**About this exercise**
Restate the data below word for word, and let no image into your version.

=== Begin Enclosure ===

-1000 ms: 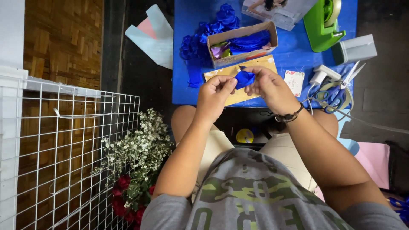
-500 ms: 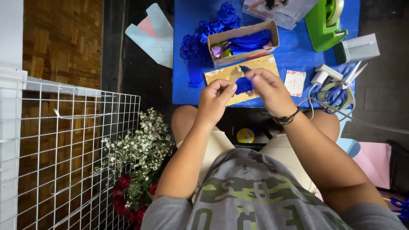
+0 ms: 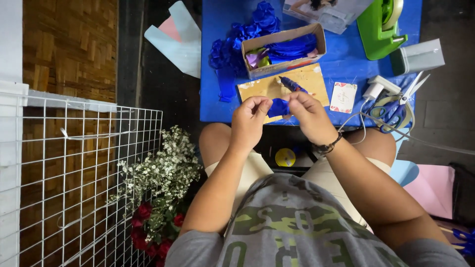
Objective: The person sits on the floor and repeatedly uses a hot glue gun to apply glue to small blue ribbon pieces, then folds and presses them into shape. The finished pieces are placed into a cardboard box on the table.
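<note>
Blue ribbon piece (image 3: 278,107) pinched between left hand (image 3: 250,121) and right hand (image 3: 309,116) fingers.

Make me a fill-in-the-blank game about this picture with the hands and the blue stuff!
1. Both hands, the left hand and the right hand, pinch a small piece of ribbon coloured ____.
2. The tape dispenser on the blue table is coloured ____.
3. The white flowers lie beside roses coloured ____.
4. The right wrist wears a ____.

Missing words: blue; green; red; bracelet
</note>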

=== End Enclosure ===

**Answer to this exercise**
-1000 ms: 
-500 ms: 
+0 ms: 
Objective: The person sits on the floor and repeatedly uses a hot glue gun to apply glue to small blue ribbon pieces, then folds and presses them into shape. The finished pieces are placed into a cardboard box on the table.
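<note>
Blue ribbon piece (image 3: 278,107) pinched between left hand (image 3: 250,121) and right hand (image 3: 309,116) fingers.

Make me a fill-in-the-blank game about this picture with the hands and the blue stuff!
1. Both hands, the left hand and the right hand, pinch a small piece of ribbon coloured ____.
2. The tape dispenser on the blue table is coloured ____.
3. The white flowers lie beside roses coloured ____.
4. The right wrist wears a ____.

Missing words: blue; green; red; bracelet
</note>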

Nothing more belongs to this exercise.